Plugin for reporting pdf downloads

Somewhat similar to my previous question, I’m making a plugin that will report views of published articles to an external API.

The plugin needs to react the same way in the following situations:

  • The user downloads the pdf to their machine.
  • The user views the pdf in their browser, either via the pdf.js plugin or the builtin pdf viewer in the browser.
  • In the future, when we have HTML versions of the our articles, we would like the plugin to also report to the API when a visitor views an HTML version.

What are the appropriate hooks to use here? I see the following hooks in pages/article/ArticleHandler.php but I’m not sure which are the correct ones to respond to:

  • ArticleHandler::download
  • ArticleHandler::view
  • ArticleHandler::view::galley
  • FileManager::downloadFinished

Any guidance would be much appreciated, thank you!

[Edit] Separately from reporting pdf downloads, we also need to report when visitors view the article abstract/landing page. I guess that is the ArticleHandler::view event?

After looking at the code a little bit more, my guess is that I need to respond to the following hooks:

  • ArticleHandler::view for reporting landing page views.
  • ArticleHandler::download for any kind of full-article access, whether that’s a pdf download or viewing an HTML galley.

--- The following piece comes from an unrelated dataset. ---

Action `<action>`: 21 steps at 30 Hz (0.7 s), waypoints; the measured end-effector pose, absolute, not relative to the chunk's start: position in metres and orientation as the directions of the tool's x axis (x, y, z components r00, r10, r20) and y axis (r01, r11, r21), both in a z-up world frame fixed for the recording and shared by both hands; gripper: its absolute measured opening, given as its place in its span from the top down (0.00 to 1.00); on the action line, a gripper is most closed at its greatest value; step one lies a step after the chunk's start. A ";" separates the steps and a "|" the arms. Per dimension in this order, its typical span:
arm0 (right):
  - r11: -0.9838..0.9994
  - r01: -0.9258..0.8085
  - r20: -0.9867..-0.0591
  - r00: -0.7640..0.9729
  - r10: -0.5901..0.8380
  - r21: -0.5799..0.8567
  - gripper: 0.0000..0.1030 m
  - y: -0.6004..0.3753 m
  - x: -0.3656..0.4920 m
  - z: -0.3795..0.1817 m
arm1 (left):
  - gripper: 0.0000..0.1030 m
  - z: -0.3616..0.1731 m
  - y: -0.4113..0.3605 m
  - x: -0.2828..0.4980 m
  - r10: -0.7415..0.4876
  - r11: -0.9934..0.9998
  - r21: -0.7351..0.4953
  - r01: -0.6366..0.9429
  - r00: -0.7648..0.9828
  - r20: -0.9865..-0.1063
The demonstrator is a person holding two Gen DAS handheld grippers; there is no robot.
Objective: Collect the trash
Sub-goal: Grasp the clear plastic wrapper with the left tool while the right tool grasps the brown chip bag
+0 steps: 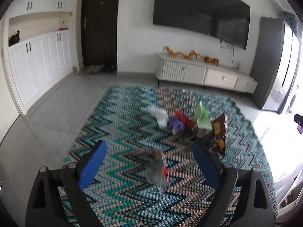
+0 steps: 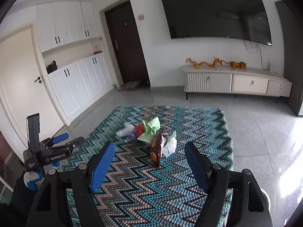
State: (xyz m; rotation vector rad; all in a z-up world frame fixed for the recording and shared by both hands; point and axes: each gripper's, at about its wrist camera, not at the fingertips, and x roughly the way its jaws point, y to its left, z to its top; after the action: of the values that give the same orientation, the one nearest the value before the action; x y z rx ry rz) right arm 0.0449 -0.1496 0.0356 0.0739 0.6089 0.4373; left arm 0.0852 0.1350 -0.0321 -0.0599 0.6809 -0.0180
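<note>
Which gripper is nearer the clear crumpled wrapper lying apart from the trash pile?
Left. The left gripper frames the clear wrapper between open jaws, not touching it; the right gripper faces the brown snack bag instead.

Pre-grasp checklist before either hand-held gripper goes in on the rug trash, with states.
1. Left hand-held gripper open and empty: ok, nothing between the blue pads.
2. Right hand-held gripper open and empty: ok.
3. Target lined up for left: ok, the clear crumpled wrapper lies on the rug ahead, between the fingers' line.
4. Target lined up for right: ok, the brown snack bag stands ahead of it, beside the white tissue.
5. Pile apart from the clear wrapper: ok, the green paper and its neighbours sit farther back.
6. Bin or bag to drop trash in: cannot tell, none in view.
</note>
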 end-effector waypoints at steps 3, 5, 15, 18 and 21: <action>0.908 -0.372 -0.585 0.699 0.412 0.195 0.28 -0.143 0.071 0.010 | 0.16 -0.059 0.125 0.102 -0.051 0.998 -0.053 0.021 0.738 -0.673; 0.907 -0.374 -0.612 0.676 0.410 0.194 0.28 -0.140 0.087 -0.005 | 0.20 -0.075 0.120 0.115 -0.056 0.998 -0.054 0.026 0.715 -0.697; 0.894 -0.405 -0.707 0.575 0.412 0.193 0.45 -0.112 0.161 -0.077 | 0.53 -0.126 0.124 0.144 -0.064 0.996 -0.087 -0.004 0.651 -0.757; 0.895 -0.405 -0.721 0.562 0.405 0.187 0.52 -0.104 0.173 -0.090 | 0.64 -0.132 0.127 0.146 -0.089 0.993 -0.119 -0.004 0.643 -0.761; 0.896 -0.403 -0.727 0.556 0.403 0.188 0.62 -0.099 0.181 -0.100 | 0.69 -0.132 0.127 0.143 -0.102 0.991 -0.132 0.005 0.654 -0.749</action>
State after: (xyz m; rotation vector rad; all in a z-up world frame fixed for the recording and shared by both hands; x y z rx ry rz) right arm 0.1811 -0.0993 -0.0997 -0.0008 0.8583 0.4759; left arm 0.1426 0.1267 -0.1315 -0.1217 0.8561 -0.0609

But I’d appreciate confirmation!

Hi @mbtuckersimm,

At a glance, that looks correct to me!

Thanks,
Alec Smecher
Public Knowledge Project Team

Thanks @asmecher! I have a related question as well. In addition to recording actual downloads, we also need to record attempted downloads where the user clicks on the pdf link but is not authorized. It seems that (understandably) the ArticleHandler::download hook doesn’t fire in that situation. Do you have any suggestion for where to intervene in that case?

Hi @mbtuckersimm,

If you’re using the subscription toolset, have a look at the hooks in classes/issue/IssueAction.php – particularly IssueAction::subscribedUser. This is called after OJS’s internal subscription checks have been run, in order to allow a plugin to either inspect the result (your situation), or override it (e.g. in case it wants to check an external subscriber database).

Regards,
Alec Smecher
Public Knowledge Project Team

@asmecher Thank you.

The problem with the approach you recommend, as I understand it, is that the IssueAction::subscribedUser hook (and similarly the IssueAction::subscribedDomain hook) isn’t only run when the user clicks the download link. These hooks fire when somebody views an issue table of contents page or an article landing page in order to decide how to style the links to the pdf.

I do already have a plugin that attaches a callback to IssueAction::subscribedDomain to check an external API to see whether the IP address corresponds to a subscriber. But this is about recording actual pdf downloads and download attempts, which I only want to happen when the user has actually clicked the pdf link. I can’t record a download attempt when the user just visits the article landing page.

I guess the question is, if I want to intervene after the access decision is made, I need a way to check whether the user was actually attempting a download, or whether they were just viewing an article landing page or issue TOC page.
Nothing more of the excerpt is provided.